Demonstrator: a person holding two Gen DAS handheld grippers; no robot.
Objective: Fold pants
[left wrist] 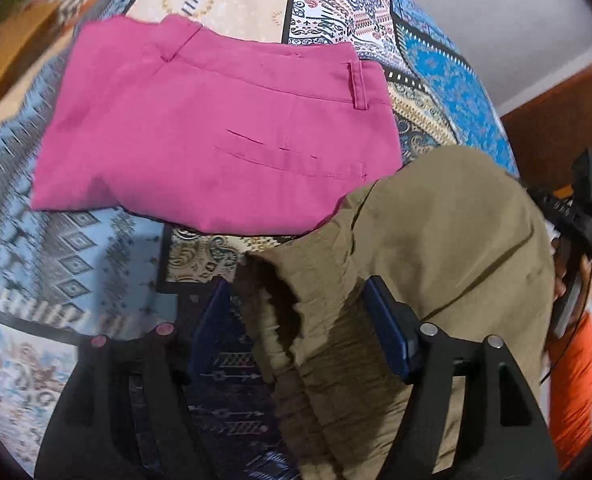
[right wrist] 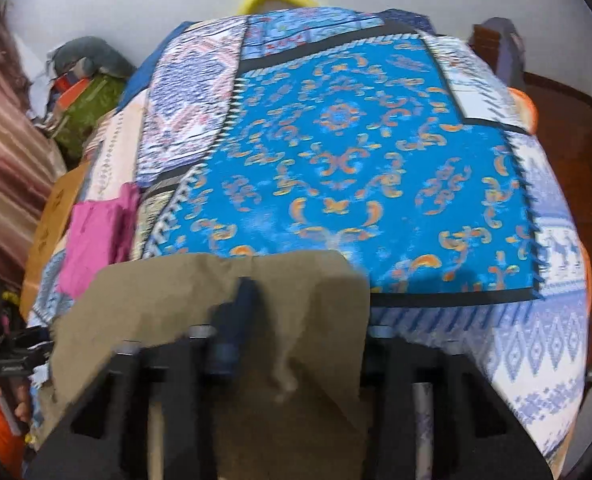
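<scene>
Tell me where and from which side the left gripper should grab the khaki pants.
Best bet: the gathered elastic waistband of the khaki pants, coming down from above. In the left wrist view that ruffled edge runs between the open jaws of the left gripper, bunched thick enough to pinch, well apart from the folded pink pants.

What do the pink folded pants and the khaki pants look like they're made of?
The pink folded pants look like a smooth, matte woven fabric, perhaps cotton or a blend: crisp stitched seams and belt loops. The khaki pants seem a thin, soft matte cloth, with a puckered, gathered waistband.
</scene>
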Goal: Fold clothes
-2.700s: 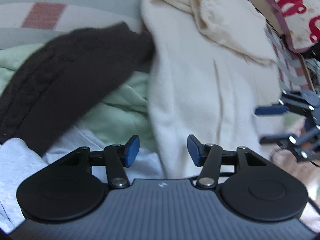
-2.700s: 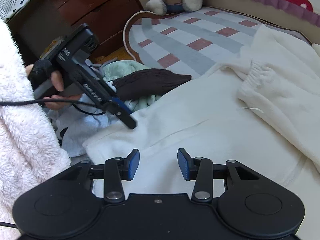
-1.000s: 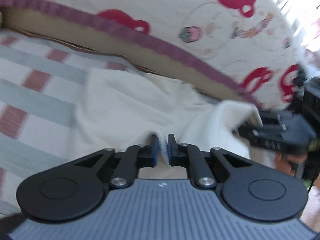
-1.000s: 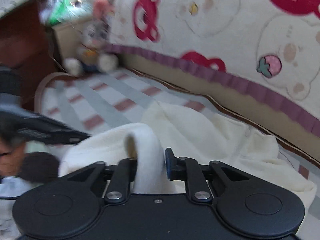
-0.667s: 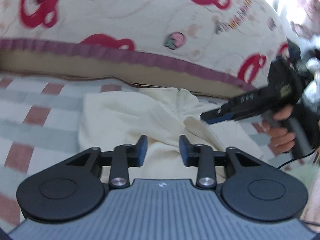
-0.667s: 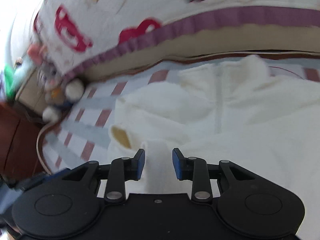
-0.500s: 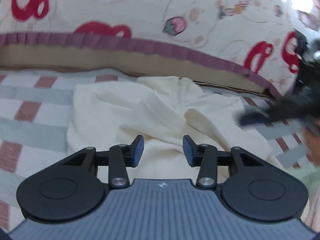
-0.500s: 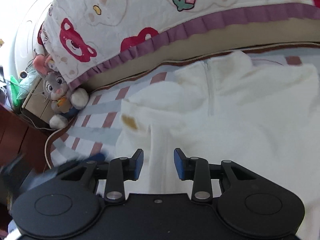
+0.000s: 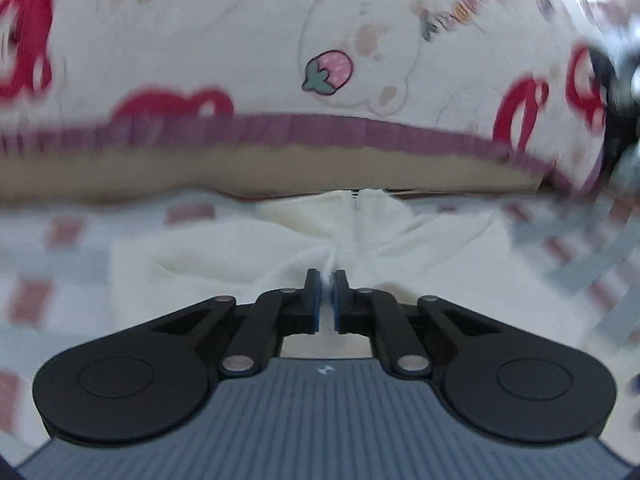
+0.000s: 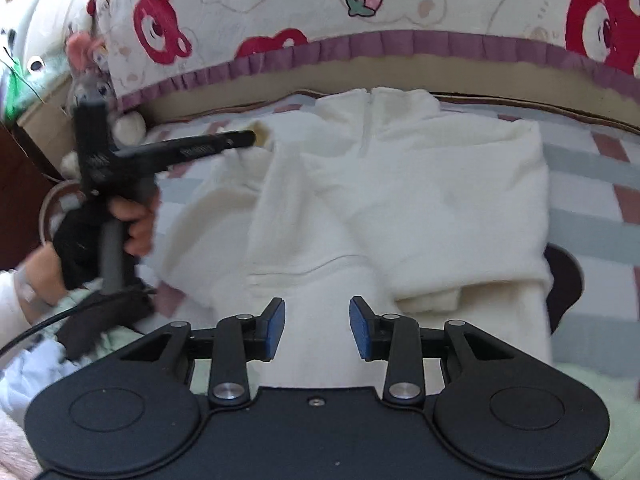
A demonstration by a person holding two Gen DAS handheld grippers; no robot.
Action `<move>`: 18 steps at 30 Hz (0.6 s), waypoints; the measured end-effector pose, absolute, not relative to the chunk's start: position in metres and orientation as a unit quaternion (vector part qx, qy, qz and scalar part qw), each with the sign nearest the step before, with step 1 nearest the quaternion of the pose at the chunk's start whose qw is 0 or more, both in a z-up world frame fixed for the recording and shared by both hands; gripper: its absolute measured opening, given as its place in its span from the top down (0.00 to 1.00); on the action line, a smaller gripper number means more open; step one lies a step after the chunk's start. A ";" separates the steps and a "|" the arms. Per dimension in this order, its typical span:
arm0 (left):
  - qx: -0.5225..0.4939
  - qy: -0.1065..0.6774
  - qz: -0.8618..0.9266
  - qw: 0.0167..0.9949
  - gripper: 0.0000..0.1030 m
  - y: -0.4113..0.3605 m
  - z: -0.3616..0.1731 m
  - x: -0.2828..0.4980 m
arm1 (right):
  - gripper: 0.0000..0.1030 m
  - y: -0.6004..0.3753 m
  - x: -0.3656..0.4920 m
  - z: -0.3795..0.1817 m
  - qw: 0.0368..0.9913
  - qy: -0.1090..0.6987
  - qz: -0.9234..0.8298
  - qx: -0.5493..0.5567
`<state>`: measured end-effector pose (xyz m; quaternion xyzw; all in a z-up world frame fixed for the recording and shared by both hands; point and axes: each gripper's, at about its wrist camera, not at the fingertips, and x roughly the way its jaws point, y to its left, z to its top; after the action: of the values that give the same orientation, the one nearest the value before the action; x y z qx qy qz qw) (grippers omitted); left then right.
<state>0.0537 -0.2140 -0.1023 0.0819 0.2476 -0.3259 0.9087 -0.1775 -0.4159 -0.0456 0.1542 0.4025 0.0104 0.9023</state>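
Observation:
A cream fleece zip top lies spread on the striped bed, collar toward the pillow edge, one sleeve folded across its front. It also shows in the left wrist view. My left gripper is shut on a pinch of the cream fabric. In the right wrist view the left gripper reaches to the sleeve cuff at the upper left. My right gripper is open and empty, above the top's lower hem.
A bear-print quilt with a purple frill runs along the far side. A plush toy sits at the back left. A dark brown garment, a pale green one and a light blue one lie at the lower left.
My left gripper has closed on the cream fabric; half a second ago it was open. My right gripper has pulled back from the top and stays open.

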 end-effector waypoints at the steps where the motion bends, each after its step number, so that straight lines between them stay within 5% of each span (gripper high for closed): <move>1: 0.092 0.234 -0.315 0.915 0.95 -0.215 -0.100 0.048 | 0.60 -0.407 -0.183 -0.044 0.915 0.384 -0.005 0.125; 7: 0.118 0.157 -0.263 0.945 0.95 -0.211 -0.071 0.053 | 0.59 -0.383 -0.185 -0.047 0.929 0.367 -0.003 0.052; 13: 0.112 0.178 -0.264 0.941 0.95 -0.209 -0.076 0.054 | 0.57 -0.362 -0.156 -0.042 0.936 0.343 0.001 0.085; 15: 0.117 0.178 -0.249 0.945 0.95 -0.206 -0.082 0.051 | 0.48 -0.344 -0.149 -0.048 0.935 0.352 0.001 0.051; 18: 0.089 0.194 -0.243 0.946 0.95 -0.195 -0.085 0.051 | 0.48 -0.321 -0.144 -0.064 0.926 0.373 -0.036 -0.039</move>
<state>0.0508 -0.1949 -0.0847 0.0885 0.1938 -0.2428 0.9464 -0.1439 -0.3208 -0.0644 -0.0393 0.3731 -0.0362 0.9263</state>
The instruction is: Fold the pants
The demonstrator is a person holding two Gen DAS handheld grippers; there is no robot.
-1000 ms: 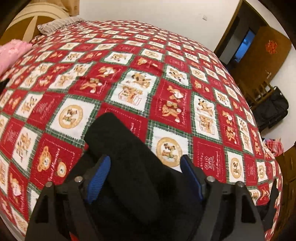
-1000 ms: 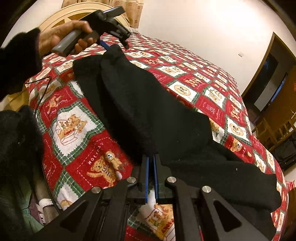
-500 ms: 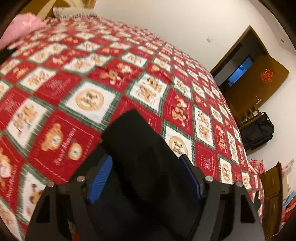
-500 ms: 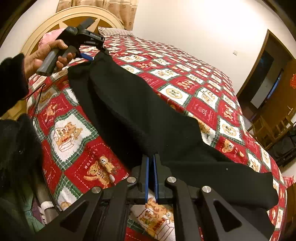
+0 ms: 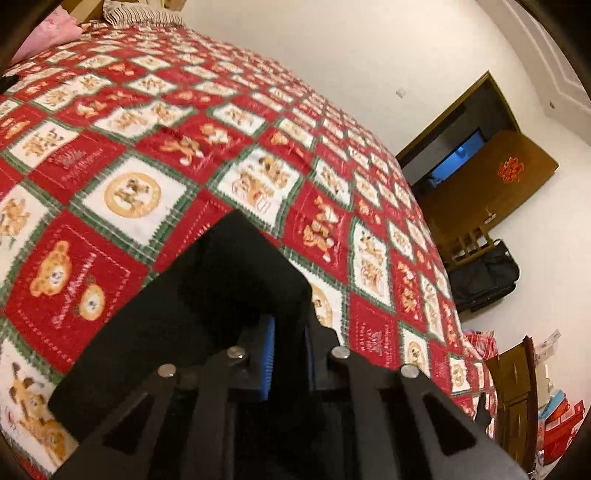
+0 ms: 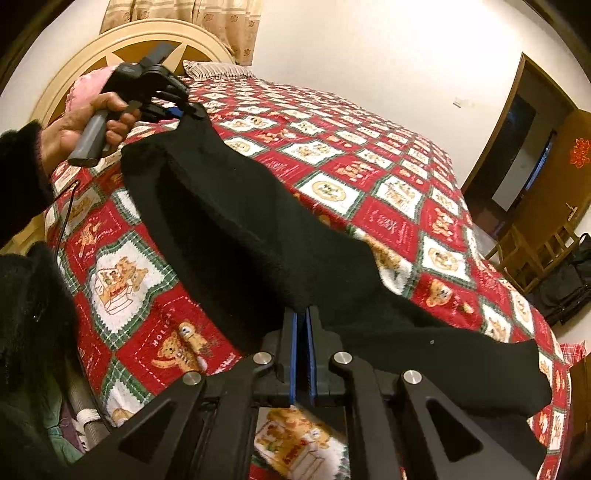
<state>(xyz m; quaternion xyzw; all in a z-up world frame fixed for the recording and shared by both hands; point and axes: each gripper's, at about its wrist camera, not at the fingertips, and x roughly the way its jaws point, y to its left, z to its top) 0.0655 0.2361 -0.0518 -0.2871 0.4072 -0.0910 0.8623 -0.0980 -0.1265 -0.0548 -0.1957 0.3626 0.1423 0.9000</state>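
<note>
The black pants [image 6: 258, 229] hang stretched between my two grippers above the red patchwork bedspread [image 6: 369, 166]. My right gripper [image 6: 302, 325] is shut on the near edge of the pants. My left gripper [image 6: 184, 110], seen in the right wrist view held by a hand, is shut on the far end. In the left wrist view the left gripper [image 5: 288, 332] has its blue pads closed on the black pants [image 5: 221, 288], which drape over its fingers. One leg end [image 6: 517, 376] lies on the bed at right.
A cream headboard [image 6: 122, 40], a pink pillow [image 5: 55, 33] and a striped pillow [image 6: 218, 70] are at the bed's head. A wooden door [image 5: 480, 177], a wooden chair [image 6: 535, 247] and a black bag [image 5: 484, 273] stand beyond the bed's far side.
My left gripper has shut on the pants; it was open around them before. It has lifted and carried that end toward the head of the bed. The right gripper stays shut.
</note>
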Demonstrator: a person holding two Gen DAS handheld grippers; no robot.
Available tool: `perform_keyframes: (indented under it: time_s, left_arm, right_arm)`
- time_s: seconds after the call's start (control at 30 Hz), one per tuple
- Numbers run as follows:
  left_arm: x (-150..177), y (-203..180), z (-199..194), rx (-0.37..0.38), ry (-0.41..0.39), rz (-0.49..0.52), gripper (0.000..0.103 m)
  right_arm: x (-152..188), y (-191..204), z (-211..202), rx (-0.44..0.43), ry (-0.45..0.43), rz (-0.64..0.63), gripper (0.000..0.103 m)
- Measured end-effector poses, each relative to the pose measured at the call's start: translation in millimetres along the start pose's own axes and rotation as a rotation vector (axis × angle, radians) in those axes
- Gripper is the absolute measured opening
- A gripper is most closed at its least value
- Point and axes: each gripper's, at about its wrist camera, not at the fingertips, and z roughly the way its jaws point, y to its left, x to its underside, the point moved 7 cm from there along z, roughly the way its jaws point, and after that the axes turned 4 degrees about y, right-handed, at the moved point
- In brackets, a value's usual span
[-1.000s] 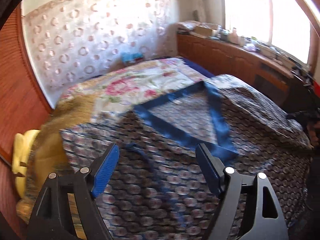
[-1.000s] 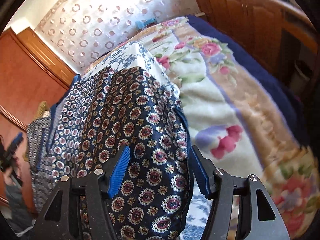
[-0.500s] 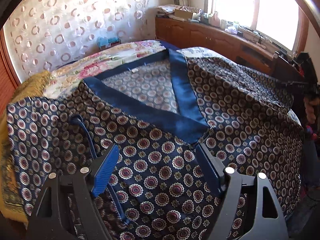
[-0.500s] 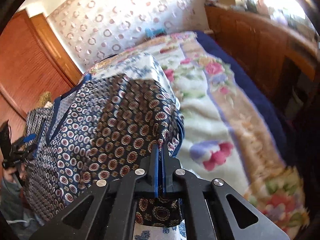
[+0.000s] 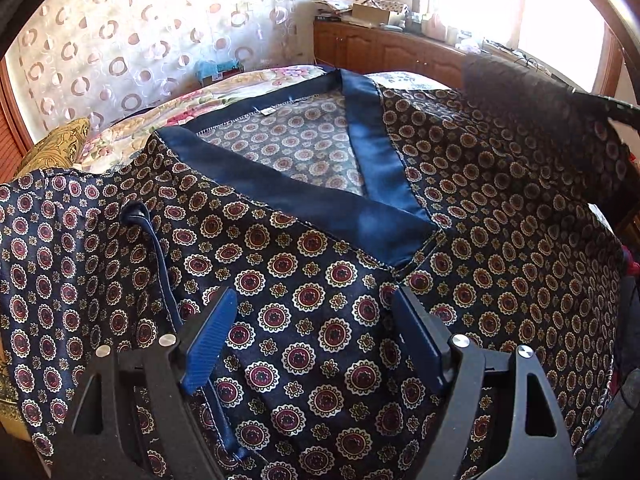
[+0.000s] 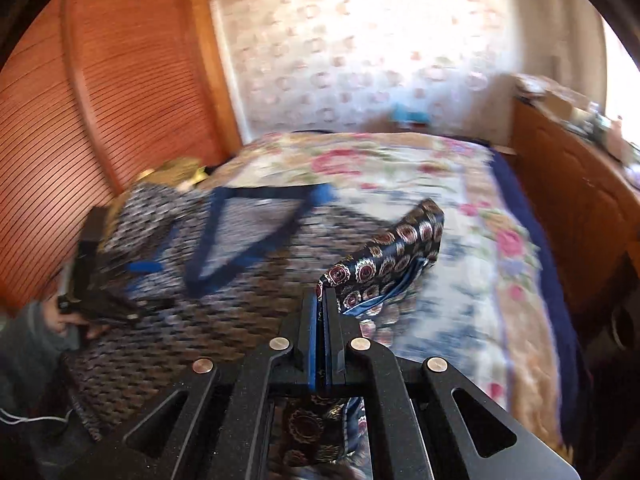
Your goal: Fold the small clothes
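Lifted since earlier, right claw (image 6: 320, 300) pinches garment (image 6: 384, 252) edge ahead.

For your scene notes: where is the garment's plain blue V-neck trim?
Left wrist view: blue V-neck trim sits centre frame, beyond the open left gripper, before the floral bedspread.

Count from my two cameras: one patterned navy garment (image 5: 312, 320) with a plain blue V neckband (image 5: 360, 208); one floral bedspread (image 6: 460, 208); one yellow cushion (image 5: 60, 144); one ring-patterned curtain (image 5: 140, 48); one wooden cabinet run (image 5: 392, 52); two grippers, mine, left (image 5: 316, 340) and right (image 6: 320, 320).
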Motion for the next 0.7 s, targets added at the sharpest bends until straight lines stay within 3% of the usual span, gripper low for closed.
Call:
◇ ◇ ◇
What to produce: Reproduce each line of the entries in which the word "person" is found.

Reply to the exercise:
Demonstrator: a person holding two Gen DAS handheld grippers; no robot.
A demonstration by a person holding two Gen DAS handheld grippers; no robot.
The demonstrator is a person holding two Gen DAS handheld grippers; there is no robot.
Demonstrator: a person holding two Gen DAS handheld grippers; no robot.

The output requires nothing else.